▶ **What this task involves**: Your task is to copy every line of the entries that holds the word "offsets".

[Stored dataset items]
--------------------------------

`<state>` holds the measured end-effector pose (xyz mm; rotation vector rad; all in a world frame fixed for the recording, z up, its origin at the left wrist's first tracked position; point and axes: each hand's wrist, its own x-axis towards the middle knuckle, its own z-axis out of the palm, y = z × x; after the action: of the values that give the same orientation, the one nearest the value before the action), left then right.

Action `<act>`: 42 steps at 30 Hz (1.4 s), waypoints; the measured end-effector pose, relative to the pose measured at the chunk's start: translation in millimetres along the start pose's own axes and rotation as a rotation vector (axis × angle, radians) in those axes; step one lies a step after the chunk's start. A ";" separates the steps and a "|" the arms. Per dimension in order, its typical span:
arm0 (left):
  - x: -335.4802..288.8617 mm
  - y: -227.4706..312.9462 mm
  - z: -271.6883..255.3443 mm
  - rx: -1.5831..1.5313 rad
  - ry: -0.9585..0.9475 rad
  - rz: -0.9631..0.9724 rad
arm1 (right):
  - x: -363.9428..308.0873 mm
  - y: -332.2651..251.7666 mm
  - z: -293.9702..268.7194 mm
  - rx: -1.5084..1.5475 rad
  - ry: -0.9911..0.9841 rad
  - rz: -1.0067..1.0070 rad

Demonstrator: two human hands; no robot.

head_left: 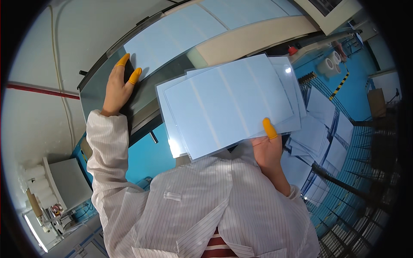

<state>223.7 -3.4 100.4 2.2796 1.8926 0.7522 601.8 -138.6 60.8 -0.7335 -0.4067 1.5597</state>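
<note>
My right hand (269,150) holds a fanned stack of pale blue sheets (228,101) in front of my chest. Its thumb, in a yellow finger cot, presses on top near the right lower corner, and the other fingers are hidden beneath. My left hand (118,86) reaches over the near-left end of a conveyor belt (148,92), yellow cots on its thumb and a finger, which are spread apart. Those tips are beside the left end of a pale blue sheet (159,45) lying on the belt; whether they touch it I cannot tell.
Further sheets (241,13) lie along the belt toward the upper right. A red button (292,50) sits beside the machine. On my right, a black wire rack (344,189) carries loose sheets (314,133). White rolls (329,64) stand on the blue floor; a shelf (69,180) is at left.
</note>
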 end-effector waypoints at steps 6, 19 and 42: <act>-12.7 34.2 -3.9 -0.142 0.140 0.164 | -3.2 -1.0 9.3 -0.063 -0.025 0.093; -55.2 112.0 -0.7 -0.452 0.141 -0.170 | -2.7 5.4 8.9 -0.109 0.038 0.035; -45.8 -142.9 -46.9 -0.650 0.644 -0.740 | -5.2 4.8 13.1 -0.210 0.045 0.047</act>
<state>70.2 -24.8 74.6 0.9019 2.0325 1.7289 589.5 -142.2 68.4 -0.9444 -0.5288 1.5559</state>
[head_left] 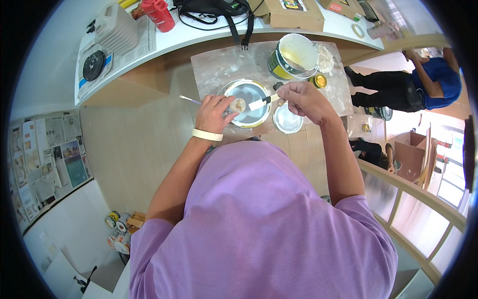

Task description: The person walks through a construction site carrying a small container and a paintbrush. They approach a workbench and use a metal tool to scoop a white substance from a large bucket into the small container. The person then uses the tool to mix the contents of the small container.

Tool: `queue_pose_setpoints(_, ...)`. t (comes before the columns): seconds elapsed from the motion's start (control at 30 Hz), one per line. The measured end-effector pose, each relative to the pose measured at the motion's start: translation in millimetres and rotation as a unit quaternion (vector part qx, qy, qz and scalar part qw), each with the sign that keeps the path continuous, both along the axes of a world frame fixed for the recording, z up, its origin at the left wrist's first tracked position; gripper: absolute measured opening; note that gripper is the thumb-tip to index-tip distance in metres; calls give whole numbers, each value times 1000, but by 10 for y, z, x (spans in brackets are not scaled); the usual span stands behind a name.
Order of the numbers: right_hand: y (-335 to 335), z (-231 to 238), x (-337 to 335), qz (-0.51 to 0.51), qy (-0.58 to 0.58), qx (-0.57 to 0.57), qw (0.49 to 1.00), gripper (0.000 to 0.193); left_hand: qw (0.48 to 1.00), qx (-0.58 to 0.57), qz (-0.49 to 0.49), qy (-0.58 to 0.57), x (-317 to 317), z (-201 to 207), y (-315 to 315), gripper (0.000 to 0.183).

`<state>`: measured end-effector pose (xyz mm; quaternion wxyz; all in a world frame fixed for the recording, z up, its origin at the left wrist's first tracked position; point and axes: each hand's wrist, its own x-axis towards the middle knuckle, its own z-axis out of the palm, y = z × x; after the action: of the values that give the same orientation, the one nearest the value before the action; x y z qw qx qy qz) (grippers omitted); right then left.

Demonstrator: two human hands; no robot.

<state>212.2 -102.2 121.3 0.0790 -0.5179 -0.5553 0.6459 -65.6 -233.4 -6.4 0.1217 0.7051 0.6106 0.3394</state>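
Observation:
My left hand point(211, 113) is closed around a small jar point(237, 105) with pale residue inside, tilted toward me. A thin stick with a white tip point(189, 99) juts out to the left of this hand; whether I grip it is hidden. In my right hand point(304, 99) is a small spatula with a flat white blade point(257, 104) and a dark, pale-edged handle, pinched between the fingers. Both hands hover over an open bucket of grey-blue paint point(249, 93). A round white lid point(288, 119) lies beside the bucket, below my right hand.
Beyond stands a larger bucket point(293, 57) with a pale coating inside, next to a yellow-lidded jar point(318, 81) and white powder point(325, 59), on plastic sheeting point(214, 70). A white counter point(169, 47) holds a jug, bag and boxes. A person in blue point(433, 82) stands at right.

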Motion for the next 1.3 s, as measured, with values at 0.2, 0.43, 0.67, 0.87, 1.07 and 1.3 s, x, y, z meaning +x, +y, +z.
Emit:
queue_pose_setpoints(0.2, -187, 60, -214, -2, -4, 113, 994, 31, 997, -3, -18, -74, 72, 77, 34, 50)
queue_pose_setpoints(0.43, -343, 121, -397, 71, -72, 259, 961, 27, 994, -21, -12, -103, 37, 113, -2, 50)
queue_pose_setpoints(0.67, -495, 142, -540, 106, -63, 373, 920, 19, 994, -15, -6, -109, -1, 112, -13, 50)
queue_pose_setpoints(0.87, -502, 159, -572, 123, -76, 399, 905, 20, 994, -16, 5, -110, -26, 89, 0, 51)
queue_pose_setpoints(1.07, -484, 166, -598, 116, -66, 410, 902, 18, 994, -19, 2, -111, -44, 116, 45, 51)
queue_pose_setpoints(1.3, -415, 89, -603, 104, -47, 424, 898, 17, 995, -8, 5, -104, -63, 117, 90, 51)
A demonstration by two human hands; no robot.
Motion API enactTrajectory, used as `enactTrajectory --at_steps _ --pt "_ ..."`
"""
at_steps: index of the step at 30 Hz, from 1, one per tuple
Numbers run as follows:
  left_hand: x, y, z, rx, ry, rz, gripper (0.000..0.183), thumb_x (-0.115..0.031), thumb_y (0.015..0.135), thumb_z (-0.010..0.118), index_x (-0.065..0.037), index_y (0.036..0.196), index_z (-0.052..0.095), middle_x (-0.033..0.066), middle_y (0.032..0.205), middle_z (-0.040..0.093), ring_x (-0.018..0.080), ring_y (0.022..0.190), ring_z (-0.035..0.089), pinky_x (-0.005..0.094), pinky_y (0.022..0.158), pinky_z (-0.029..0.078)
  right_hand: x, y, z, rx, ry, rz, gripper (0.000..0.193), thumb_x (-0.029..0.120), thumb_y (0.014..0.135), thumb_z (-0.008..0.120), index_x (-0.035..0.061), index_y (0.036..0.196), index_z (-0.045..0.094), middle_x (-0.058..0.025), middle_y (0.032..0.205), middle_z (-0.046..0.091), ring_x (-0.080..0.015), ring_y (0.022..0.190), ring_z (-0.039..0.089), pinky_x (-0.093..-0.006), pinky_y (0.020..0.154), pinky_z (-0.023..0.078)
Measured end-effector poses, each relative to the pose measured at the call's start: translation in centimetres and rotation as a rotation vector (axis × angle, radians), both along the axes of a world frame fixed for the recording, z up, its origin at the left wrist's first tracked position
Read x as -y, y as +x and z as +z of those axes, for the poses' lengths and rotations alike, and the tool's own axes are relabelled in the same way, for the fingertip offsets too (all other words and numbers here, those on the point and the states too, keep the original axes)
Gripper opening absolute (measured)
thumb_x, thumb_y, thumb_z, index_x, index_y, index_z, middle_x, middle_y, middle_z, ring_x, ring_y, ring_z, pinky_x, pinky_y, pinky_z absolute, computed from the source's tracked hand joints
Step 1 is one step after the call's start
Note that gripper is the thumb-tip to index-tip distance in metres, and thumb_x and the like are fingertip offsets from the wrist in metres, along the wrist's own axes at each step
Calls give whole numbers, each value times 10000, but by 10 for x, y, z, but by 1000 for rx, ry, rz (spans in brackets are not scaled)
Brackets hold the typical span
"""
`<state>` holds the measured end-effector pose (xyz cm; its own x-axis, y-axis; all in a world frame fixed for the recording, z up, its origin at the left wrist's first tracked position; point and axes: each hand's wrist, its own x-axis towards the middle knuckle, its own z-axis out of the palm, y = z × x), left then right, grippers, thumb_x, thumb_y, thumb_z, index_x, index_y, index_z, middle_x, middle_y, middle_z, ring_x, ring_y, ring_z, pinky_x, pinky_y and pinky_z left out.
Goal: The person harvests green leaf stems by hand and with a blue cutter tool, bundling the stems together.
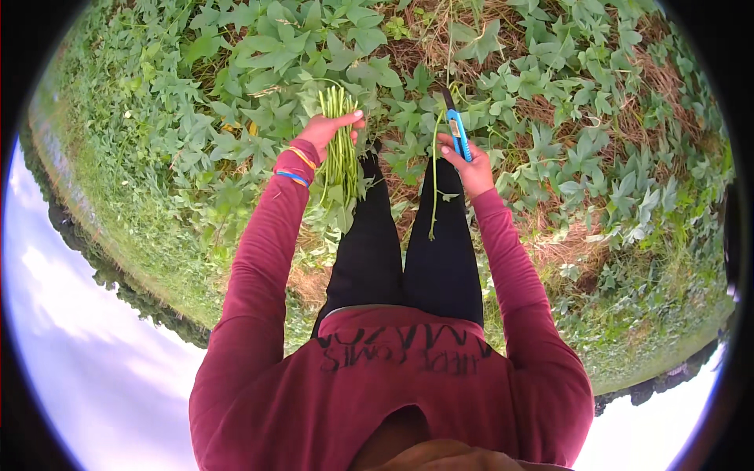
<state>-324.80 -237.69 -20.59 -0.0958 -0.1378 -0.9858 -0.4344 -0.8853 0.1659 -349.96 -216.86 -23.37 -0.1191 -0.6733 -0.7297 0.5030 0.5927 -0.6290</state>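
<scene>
A bundle of long green stems [339, 161] is gripped in my left hand [322, 129], cut ends up and a few leaves hanging below. Coloured bands circle that wrist. My right hand [470, 163] is closed around a blue-handled knife [458, 135], its dark blade pointing away from me. Alongside the knife, a single green stem [435, 184] hangs down in front of my leg, its upper part close to the blade; my fingers appear to pinch it too. A gap separates the two hands.
Leafy green vines [275, 55] spread over the ground all around me. Dry brown straw [565, 243] shows between the leaves, mostly on the right. My legs in dark trousers [365, 251] stand among the plants. A line of trees [141, 306] edges the field.
</scene>
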Motion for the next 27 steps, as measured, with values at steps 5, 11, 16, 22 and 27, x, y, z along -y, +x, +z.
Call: enactTrajectory --at_steps 5,11,16,22,27 --pt "-46 -92 -38 -84 4 -482 346 -252 785 823 -7 997 699 82 880 714 132 697 613 311 634 531 -19 34 5 -277 -135 155 218 112 845 736 14 1038 715 -104 1002 675 -223 934 646 -328 893 484" --pt "-72 -72 -57 -110 -102 -477 273 -108 734 830 18 939 701 75 803 708 157 692 646 310 636 513 -19 -21 29 -612 -134 351 235 236 872 710 24 975 717 -200 952 690 -355 922 669 -418 823 531" --pt "-68 -64 -36 -53 -78 -377 314 -81 725 834 40 974 685 79 858 712 159 665 636 300 629 508 21 -69 -8 -960 369 1014 375 420 924 588 77 959 736 -192 939 710 -408 818 684 -439 700 564" --pt "-73 -62 1 -4 -242 -381 358 -115 745 840 7 1043 685 50 895 717 127 697 639 283 629 517 4 -51 -57 -786 524 733 320 337 906 646 33 970 722 -110 945 742 -264 786 720 -405 649 563" --pt "-98 -82 30 -33 -493 -273 425 -192 749 852 -12 1090 674 39 922 717 115 765 651 290 704 524 66 29 18 140 258 -537 188 33 867 703 -16 1048 692 -81 896 708 -118 724 651 -249 620 511"
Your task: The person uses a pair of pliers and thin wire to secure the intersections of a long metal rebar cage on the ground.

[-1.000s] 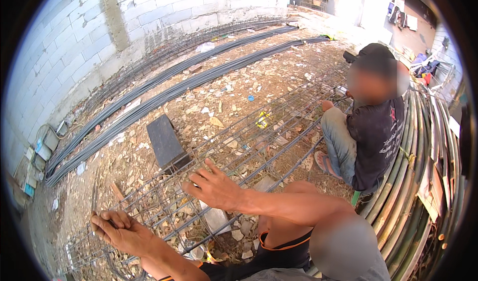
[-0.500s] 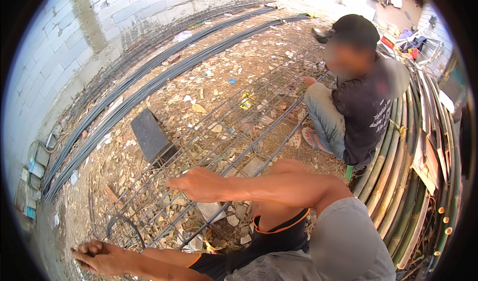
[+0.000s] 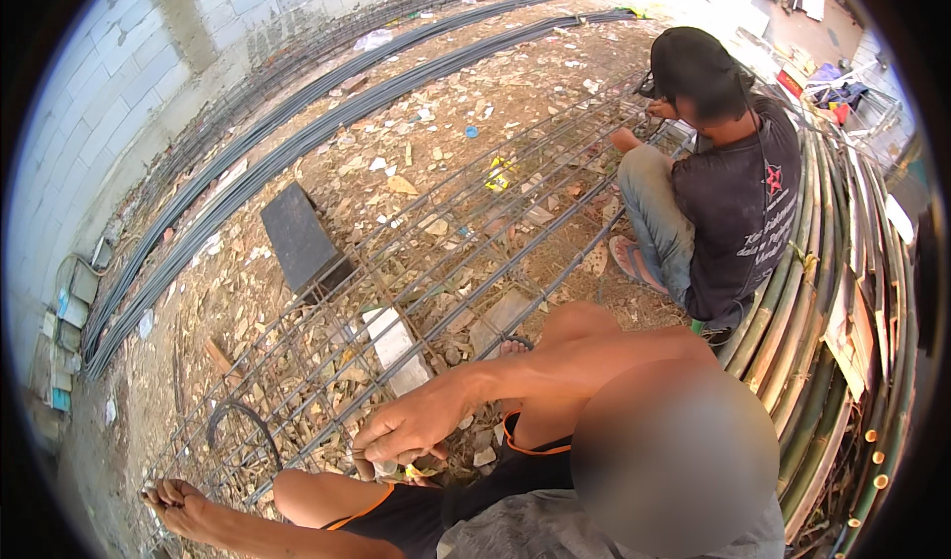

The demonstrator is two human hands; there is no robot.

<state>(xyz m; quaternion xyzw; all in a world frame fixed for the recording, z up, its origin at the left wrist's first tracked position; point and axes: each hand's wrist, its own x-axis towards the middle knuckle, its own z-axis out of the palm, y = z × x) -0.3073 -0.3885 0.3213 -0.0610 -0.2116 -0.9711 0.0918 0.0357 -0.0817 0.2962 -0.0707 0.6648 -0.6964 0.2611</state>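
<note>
A long frame of steel rebar [image 3: 475, 302], with long bars and thin cross ties, stretches diagonally over the littered ground in front of me. At its near left end, my left hand [image 3: 183, 511] has its fingers curled closed; what they hold, if anything, is hidden. My right hand [image 3: 411, 430] is lowered over the frame's near side, close to my knees, thumb and fingers pinched together. What sits in that pinch is too small to name. A coil of dark wire [image 3: 243, 435] hangs on the bars between my hands.
A co-worker [image 3: 733, 173] in a dark shirt squats at the frame's far right, hands at the bars. Bamboo poles [image 3: 792, 361] are stacked at right. Rebar bundles [image 3: 327, 118] lie along the block wall [image 3: 109, 94]. A dark block [image 3: 297, 237] and a white block [image 3: 396, 346] lie by the frame.
My right hand has come down and nearer to me, uncovering the white block. My left hand has moved little, its fingers now more tucked. The co-worker's head has turned down toward the bars.
</note>
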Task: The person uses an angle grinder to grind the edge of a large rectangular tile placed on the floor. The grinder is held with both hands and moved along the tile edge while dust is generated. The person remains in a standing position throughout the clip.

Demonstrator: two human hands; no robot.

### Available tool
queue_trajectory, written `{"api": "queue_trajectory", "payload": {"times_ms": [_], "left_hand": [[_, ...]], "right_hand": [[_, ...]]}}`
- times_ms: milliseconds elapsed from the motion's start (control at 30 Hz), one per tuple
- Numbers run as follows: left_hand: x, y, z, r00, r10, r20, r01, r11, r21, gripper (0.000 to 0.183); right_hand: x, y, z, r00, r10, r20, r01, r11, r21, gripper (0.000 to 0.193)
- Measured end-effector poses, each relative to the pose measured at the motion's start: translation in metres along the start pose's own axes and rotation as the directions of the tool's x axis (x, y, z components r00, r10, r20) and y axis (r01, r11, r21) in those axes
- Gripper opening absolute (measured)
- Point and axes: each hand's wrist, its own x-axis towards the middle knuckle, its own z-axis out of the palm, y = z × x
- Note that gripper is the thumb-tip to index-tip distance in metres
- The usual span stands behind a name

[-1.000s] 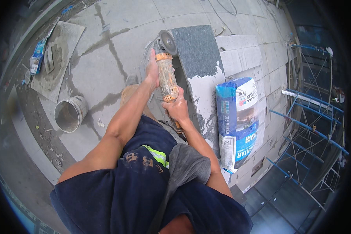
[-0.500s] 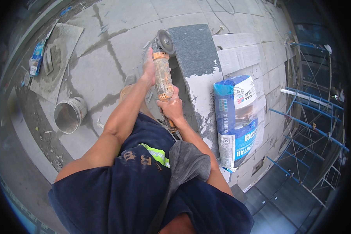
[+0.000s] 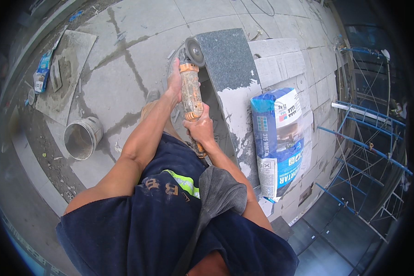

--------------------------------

▶ **Response area**:
Read x as -y, y as +x and z as +z of those axes, for the poses' lengths and rotations alike, and the tool's own axes are relabelled in the same way, for the fingertip offsets too (all other words and numbers here, those on the point and the states too, keep the original axes)
Note that gripper is the thumb-tip to index-tip distance in metres, and thumb_x and the like are fingertip offsets from the wrist in metres, along the wrist's own axes at each step

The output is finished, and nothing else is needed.